Base Model: Qwen/Qwen2.5-7B-Instruct
Paper: PromptCoT 2.0: Scaling Prompt Synthesis for Large Language Model Reasoning (arXiv:2509.19894)
Authors: Xueliang Zhao, Wei Wu, Jian Guan, Zhuocheng Gong, Lingpeng Kong
Related Model: PromptCoT2.0

Uses

Direct Use

This model is designed to generate challenging mathematical problems given:

Input format: Concepts: c1 | c2 | ...\nRationale: [rationale text]\nProblem:
Output: Mathematical problem text

Example:

from peft import PeftModel
from transformers import AutoModelForCausalLM, AutoTokenizer

base_model = AutoModelForCausalLM.from_pretrained("Qwen/Qwen2.5-7B-Instruct")
model = PeftModel.from_pretrained(base_model, "PanzerBread/promptcot-p")
tokenizer = AutoTokenizer.from_pretrained("Qwen/Qwen2.5-7B-Instruct")

concepts = "algebra | quadratic equations"
# It will think about the concepts, and then generate a problem after "Problem: "
prompt = f"Concepts: {concepts}\nRationale:"

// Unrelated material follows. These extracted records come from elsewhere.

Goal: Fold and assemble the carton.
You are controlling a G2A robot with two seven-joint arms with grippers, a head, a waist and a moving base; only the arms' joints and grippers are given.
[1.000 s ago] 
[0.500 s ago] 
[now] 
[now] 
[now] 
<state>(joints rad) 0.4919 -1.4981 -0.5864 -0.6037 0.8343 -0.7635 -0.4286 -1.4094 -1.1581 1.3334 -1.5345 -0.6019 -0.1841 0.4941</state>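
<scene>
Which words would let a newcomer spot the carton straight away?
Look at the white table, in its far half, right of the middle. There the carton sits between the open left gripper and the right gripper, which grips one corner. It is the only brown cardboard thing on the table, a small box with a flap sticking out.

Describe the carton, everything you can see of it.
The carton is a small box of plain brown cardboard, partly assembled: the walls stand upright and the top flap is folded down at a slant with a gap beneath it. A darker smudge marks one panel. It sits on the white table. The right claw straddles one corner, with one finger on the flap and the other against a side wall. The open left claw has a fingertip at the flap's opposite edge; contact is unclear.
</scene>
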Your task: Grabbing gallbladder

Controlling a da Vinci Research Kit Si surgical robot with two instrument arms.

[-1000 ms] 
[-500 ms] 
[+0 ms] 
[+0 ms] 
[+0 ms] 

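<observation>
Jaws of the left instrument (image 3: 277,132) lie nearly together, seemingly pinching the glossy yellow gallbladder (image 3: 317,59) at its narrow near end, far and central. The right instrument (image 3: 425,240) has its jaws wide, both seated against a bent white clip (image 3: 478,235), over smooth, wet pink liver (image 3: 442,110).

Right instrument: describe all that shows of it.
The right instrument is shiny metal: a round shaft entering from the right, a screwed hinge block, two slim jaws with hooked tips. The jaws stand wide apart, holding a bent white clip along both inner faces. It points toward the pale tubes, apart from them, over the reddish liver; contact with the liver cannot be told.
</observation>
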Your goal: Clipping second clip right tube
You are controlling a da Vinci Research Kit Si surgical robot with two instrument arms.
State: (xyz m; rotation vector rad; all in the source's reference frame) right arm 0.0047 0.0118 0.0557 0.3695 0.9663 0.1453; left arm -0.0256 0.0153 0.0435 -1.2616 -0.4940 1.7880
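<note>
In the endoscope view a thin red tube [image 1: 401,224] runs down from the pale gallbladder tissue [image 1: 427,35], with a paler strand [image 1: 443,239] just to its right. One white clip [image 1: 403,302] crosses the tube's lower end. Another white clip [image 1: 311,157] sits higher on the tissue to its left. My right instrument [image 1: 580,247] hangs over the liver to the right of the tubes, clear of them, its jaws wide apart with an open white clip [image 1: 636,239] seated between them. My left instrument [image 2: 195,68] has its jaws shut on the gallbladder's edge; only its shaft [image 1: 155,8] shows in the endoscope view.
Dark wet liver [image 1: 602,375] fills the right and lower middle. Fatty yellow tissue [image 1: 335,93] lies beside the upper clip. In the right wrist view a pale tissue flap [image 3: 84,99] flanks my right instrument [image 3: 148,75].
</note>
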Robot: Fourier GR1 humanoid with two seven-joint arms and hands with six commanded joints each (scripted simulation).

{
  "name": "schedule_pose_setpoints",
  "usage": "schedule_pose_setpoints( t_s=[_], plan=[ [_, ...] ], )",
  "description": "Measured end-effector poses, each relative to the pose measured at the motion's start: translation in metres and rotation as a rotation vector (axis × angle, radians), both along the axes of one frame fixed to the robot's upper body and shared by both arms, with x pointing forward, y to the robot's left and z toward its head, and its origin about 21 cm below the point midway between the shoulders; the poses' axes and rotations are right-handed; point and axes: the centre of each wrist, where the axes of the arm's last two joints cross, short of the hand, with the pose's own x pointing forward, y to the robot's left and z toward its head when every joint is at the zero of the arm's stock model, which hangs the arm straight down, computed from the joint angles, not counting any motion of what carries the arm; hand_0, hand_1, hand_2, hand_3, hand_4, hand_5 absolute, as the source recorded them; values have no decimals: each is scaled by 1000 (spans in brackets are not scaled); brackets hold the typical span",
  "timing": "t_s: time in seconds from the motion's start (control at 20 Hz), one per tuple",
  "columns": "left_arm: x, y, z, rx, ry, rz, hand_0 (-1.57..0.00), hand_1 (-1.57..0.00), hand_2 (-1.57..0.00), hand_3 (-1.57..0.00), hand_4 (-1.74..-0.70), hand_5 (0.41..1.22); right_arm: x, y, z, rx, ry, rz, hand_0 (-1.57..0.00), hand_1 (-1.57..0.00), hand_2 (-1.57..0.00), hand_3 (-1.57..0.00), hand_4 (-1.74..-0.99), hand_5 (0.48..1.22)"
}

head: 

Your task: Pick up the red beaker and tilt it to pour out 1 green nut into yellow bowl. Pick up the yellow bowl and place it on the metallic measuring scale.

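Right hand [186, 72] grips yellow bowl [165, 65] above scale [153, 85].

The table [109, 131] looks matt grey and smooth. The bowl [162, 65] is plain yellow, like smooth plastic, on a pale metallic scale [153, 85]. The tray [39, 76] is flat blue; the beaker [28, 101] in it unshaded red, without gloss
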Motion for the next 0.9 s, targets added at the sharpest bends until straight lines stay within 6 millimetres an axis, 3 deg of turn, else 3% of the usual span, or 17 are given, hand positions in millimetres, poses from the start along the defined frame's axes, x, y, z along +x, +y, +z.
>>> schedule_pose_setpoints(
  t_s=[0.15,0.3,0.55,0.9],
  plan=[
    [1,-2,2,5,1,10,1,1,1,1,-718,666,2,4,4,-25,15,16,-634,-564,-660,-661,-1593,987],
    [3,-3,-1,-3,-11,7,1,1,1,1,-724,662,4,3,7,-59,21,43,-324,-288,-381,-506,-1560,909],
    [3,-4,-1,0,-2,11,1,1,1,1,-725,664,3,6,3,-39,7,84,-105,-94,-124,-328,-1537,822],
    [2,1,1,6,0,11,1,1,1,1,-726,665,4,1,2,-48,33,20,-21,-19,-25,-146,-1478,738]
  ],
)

inputs = tokenizer(prompt, return_tensors="pt")
outputs = model.generate(**inputs, max_new_tokens=256)
problem = tokenizer.decode(outputs[0], skip_special_tokens=True)

Downstream Use

This model is part of the PromptCoT 2.0 EM training loop. Use it together with the rationale model (qφ) to:

Generate synthetic training data for mathematical reasoning
Improve problem-solving capabilities through iterative refinement
Create challenging problem sets for educational purposes

Out-of-Scope Use

This model is specialized for mathematical reasoning and may not perform well for:

General conversational tasks
Non-mathematical problem generation
Tasks requiring external knowledge beyond mathematical concepts

Bias, Risks, and Limitations

Known Limitations

Domain Specificity: This model is trained specifically for mathematical reasoning and may not generalize well to other domains
Training Data Bias: The model inherits biases from the seed dataset (AIME, GSM8K, Math500), which may reflect specific mathematical problem styles
EM Convergence: The EM algorithm may converge to local optima, depending on initialization and hyperparameters
Generated Quality: Generated problems may require manual validation for correctness and appropriateness

Recommendations

Users should:

Validate Outputs: Always verify generated problems for mathematical correctness
Use with Rationale Model: This model works best when paired with the rationale model (qφ) in the full EM loop
Monitor Training: Check WandB logs for reward trends and training stability
Iterative Refinement: The EM process requires multiple iterations for best results

How to Get Started with the Model

Installation

pip install transformers peft torch

Loading the Model

import torch
from peft import PeftModel
from transformers import AutoModelForCausalLM, AutoTokenizer

# Load base model
base_model = AutoModelForCausalLM.from_pretrained(
    "Qwen/Qwen2.5-7B-Instruct",
    torch_dtype=torch.bfloat16,
    device_map="auto"
)

# Load LoRA adapters
model = PeftModel.from_pretrained(base_model, "PanzerBread/promptcot-p")
tokenizer = AutoTokenizer.from_pretrained("Qwen/Qwen2.5-7B-Instruct")
tokenizer.pad_token = tokenizer.eos_token

Generating Problems

concepts = "algebra | quadratic equations | factoring"
rationale = "To solve this problem, we need to factor the quadratic equation and find its roots..."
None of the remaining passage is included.